Understanding the role of the lysozyme-like domain of D29 mycobacteriophage-encoded endolysin in host cell lysis and phage propagation.

Abstract

Mycobacteriophages are viruses that infect and kill mycobacteria. The peptidoglycan hydrolase, lysin A (LysA), coded by one of the most potent mycobacteriophages, D29, carries two catalytic domains at its N-terminus and a cell wall-binding domain at its C-terminus. Here, we have explored the importance of the centrally located lysozyme-like catalytic domain (LD) of LysA in phage physiology. We had previously identified an R198A substitution that causes inactivation of the LD when it is present alone on a polypeptide. Here, we show that upon incorporation of the same mutation (i.e. R350A) in full-length LysA, the protein demonstrates substantially reduced activity in vitro, even in the presence of the N-terminal catalytic domain, and has less efficient mycobacterial cell lysis ability when it is expressed in Mycobacterium smegmatis. These data suggest that an active LD is required for the full-length protein to function optimally.
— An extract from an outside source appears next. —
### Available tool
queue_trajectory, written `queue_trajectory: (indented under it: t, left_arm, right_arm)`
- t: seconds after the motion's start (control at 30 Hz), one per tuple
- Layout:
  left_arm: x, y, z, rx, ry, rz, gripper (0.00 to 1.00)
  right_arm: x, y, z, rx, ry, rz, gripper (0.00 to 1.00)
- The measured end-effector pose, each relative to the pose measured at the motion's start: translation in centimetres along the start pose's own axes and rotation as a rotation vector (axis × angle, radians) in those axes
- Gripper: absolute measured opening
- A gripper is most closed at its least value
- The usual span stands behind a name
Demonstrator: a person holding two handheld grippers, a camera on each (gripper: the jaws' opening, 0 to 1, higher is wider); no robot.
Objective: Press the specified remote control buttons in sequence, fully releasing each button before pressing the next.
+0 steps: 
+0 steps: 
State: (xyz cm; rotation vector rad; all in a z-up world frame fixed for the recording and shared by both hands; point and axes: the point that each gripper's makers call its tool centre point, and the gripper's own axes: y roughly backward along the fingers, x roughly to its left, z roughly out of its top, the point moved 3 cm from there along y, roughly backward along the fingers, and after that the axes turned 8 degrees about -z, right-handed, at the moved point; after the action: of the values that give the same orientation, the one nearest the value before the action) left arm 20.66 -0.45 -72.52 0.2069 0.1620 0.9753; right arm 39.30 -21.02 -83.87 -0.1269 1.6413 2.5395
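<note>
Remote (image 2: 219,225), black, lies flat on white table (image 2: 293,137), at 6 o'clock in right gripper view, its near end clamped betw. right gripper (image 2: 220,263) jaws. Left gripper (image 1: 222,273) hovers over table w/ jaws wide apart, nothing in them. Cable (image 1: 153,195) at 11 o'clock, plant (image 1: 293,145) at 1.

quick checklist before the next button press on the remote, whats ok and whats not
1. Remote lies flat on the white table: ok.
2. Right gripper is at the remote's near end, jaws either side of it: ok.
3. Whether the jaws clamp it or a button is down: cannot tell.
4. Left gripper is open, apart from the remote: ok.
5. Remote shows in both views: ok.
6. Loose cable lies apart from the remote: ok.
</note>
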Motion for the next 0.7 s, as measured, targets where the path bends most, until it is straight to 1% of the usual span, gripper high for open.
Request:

Moreover, a mutant D29 phage harbouring this substitution (D29R350A) in its LysA protein shows significantly delayed host M. smegmatis lysis. However, the mutant phage demonstrates an increase in burst size and plaque diameter. Taken together, our data show the importance of an intact LD region in D29 LysA PG hydrolase, and indicate an evolutionary advantage over other phages that lack such a domain in their endolysins.